Well. I’m pretty terrible at this hobby, so nobody really asks for anything from me. But to play devils advocate, I think it’s fair to point out that people who aren’t into machining don’t really know what it takes to do any job. And then if someone they know is doing it as a hobby...that DOES imply that the person doing the hobby derives some sort of pleasure from it. It doesn’t seem a very large request to ask someone who likes to do something, to do it for you. It seems a win-win to a non-hobbyist I’d imagine. 

As an example, I have an uncle who makes arrowheads. Flint knapping is the term I believe.  It’s not an easy skill to master.  I don’t feel I’m being a user to ask that he make me an arrowhead.  Granted, there are no tolerances, and he could just as easily pull one out of his rejects and give to me, to my pure delight. But I don’t think every person who asks for free help is doing it because they want to use you.


----------



## brino (Feb 6, 2018)

I kinda have a sliding scale too....but based on a few things:
1) the relationship,
2) how interesting the project looks,
3) what they can afford

But no one of the above totally rules the others. 
For example, I would NOT take on a job for a un-thankful jerk, even if the job is interesting just because the guy is broke.

I will gladly help the neighbours that I know are working hard themselves, but just need a little help....even for free.

I always find that my good friends are willing to pay a good price for good work.
I usually consider that "shop income" as spendable directly on new tools.

-brino


----------



## Boswell (Feb 6, 2018)

well just cuz someone asks me does not mean I have to say yes.  I have no problem with friends asking for me to make something and sometimes I say yes and sometimes I say no. My answer is based on what I want, practice, experience, to help a friend, not too much on what they want. I am also not afraid to spell out a trade. For instance, I let a friend use my CNC mill to make a part he sells. He uses the shop for a few hours every month and in return he does a cleaning pass on the shop each time.


----------



## Redmech (Feb 6, 2018)

To the first post. My immediate neighbor pours and injects soft baits, he has piles of CNC milled aluminum molds, just interesting to hear someone that makes them here. I can’t tell you off the top of my head who makes them for him, but it’s done on a cnc mill. Small world, wouldn’t think there are a lot of people who make them.


----------



## Asm109 (Feb 6, 2018)

A friend recently asked if I could repair the foot on the tongue jack of his boat trailer.
I said sure.  He said how much.  I said I like single malt scotch.
When he picked the jack up, he brought me a really nice bottle of single malt. Better than I buy for myself.
You can never have too many friends like that.


----------



## Hozzie (Feb 6, 2018)

Buffalo20 said:


> my people factor
> 
> people I Like - 3%
> people I tolerate - 5%
> ...


I am stealing this.  Perfectly sums up my stance.  Bravo.


----------



## Ulma Doctor (Feb 6, 2018)

i don't ever feel right with the idea of asking someone, much less a friend, 
to do work for me without feeling indebted to reciprocate in an equal or greater return.


----------



## Bamban (Feb 6, 2018)

A friend came over to chamber a 14 barrel for him, told him he had to stay the whole time since I am not FFL, just a hobbyist, and not even in business. We'll something got screwed up, somehow I managed to overshoot the headspace, since the OD had been contoured and threaded by barrel maker, there is no way to salvage the barrel for him (I did later on turned off one thread and chased the chamber, being 10 tpi, the whole thing end up 0.1 shorter. Gave it to another friend and it is shooting real well) 

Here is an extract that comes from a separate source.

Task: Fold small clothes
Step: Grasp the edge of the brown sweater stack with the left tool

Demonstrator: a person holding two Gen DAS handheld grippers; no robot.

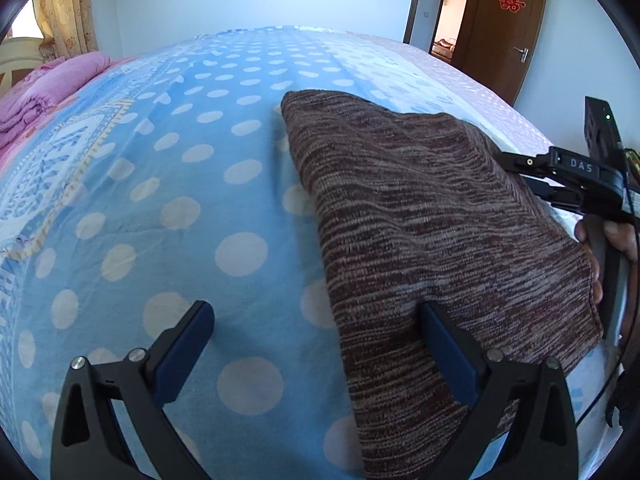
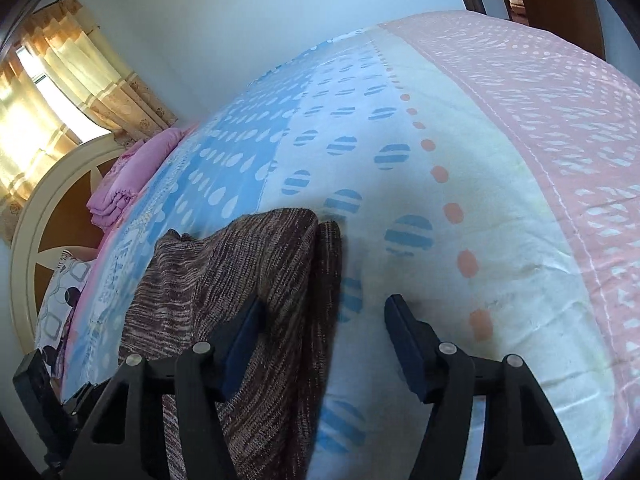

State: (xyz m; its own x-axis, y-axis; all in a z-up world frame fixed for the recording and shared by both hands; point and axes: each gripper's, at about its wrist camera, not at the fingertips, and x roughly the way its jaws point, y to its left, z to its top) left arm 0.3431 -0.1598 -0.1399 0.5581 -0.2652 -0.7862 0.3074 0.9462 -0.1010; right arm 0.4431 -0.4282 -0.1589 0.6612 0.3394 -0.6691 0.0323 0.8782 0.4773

Doing this guy a favor cost me $400 replacement and my labor to chamber it. It was understood that I will chamber his original barrel for free. Son of a gun did not even buy me a burger.


----------



## FOMOGO (Feb 7, 2018)

There is some truth to that old saw "no good deed goes unpunished". I've none a lot of favors for people over the years, as it seems to be my nature, but I'm getting better at saying no. I rarely ask anyone to do anything for me, as I'm generally not comfortable doing so, and would rather gain the skill, and tools to do it myself, or just pay a fair price for a professionals time. Mike


----------



## core-oil (Feb 7, 2018)

Well Guys, Readiing your posts gives me some comfort in the fact that across the pond from me , you folks have the same selfish, greedy scumbags as we have as well!  sorry if I sound a bit bitter, but over the past three years I have been taken as an absolute sucker, both my wife and I had been too busy being kind to see we were being used , I do now tend to feel totally saddened, and anyone else coming along to ask for our charitable giving will be treated with a greater degree of caution,  Scripture teaches us "It is more blessed to give than to receive" Fine words, But wouldn't it be lovely if a lot of people returned in kind?
Many years back when I first purchased a much heavier lathe a guy who lived near me asked for a favour, Well I was young and gullible, turning out various components was fun, Over a couple of years I was wondering if I had a part time job? Anything in return, over the years, ? Zero, Zilch !, Things caused the alarm bell to ring in my one solitary brain cell one day, when he showed me a couple of components, Which I said I could make no problem, Our man says, "O no those components will have to be professionally manufactured" What,  Well he had them professionally made, What a damned mess they were, I would not have put my name to such a job,  To add insult to injury our man said to one of my relations , I am lucky to know your relation he does a great job , well the cash cow suddenly dried up.

The same rule frequently applies to the chareacter whose back is up against the wall,   After you have pulled them out of the mire, it is amazing how quickly they forget the favour , Usually that scenario applies after one has frozen the rear end of ones self in a cold workshop till after two o clock in the morning, I have saddly had that experience a couple of times Even with an employer I had , where i took a component home to complete , as their rubbish machines would not be up to the job, half an hour late in the morning and all hell broke loose, no gratitude shown , Well after that all co-operation ceased, even at work, It was amazing how the rest of the team did not manage to do any of my fine work .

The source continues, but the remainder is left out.